Las condiciones no son iguales en todas las zonas. Las temperaturas muy elevadas y la baja humedad pueden frenar la actividad de la mosca, mientras que los olivares más frescos, las zonas de sierra, las parcelas con riego o los periodos de moderación térmica pueden favorecerla. Por eso no resulta adecuado realizar tratamientos de manera automática ni basándose únicamente en el calendario. La decisión debe apoyarse en los muestreos, los umbrales establecidos y el asesoramiento técnico.

La plaga puede afectar tanto al rendimiento como a la calidad del aceite. En la aceituna destinada a mesa, la exigencia es aún mayor, porque un fruto picado puede quedar descartado. La información actualizada puede consultarse en la Red de Alerta e Información Fitosanitaria de Andalucía.

Agosto no es un mes para abandonar el campo

Cuidar el olivar durante agosto no significa necesariamente multiplicar las intervenciones. En muchas ocasiones consiste precisamente en no remover innecesariamente el suelo, no eliminar la protección vegetal seca, evitar el paso reiterado de maquinaria y observar con atención lo que está sucediendo.

Conviene revisar el estado de las aceitunas, detectar ramas secas o síntomas anómalos, comprobar la presencia de plagas mediante métodos de seguimiento y reconocer posibles zonas de erosión o compactación. Ese recorrido permite preparar las decisiones del otoño y comprender cómo está respondiendo cada parcela al verano.
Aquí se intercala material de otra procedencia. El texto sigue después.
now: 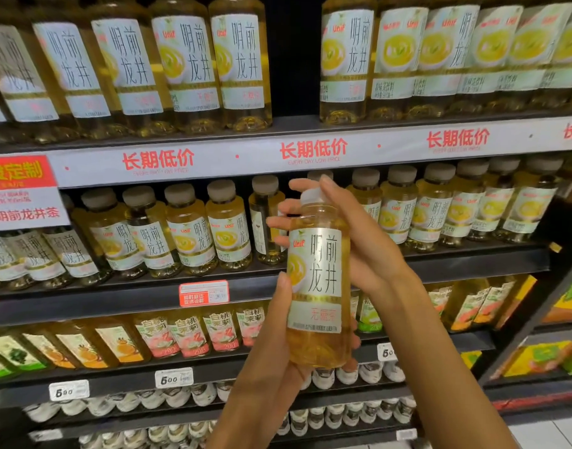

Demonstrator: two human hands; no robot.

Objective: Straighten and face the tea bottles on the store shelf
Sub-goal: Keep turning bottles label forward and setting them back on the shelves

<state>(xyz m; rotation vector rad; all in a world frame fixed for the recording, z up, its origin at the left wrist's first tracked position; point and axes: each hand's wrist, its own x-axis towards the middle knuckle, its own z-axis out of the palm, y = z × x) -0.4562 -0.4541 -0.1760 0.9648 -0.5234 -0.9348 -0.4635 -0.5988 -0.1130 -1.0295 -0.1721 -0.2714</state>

Porque el olivar no empieza en la copa, sino bajo nuestros pies. Un árbol puede mostrar durante años una apariencia resistente mientras el suelo que lo sostiene va perdiendo materia orgánica, porosidad y capacidad de retención. Cuando esa degradación se hace visible, recuperarla requiere tiempo.

Agosto pone al descubierto esa realidad. Frente al calor y la sequedad, el olivo vive de lo que la tierra ha sido capaz de guardar. Proteger esa reserva, mantener la fertilidad y llegar al otoño con un suelo preparado para recibir la lluvia es una de las tareas más importantes del agricultor. La cosecha futura no depende únicamente de lo que cuelga de las ramas: comienza en una tierra sana, protegida y viva.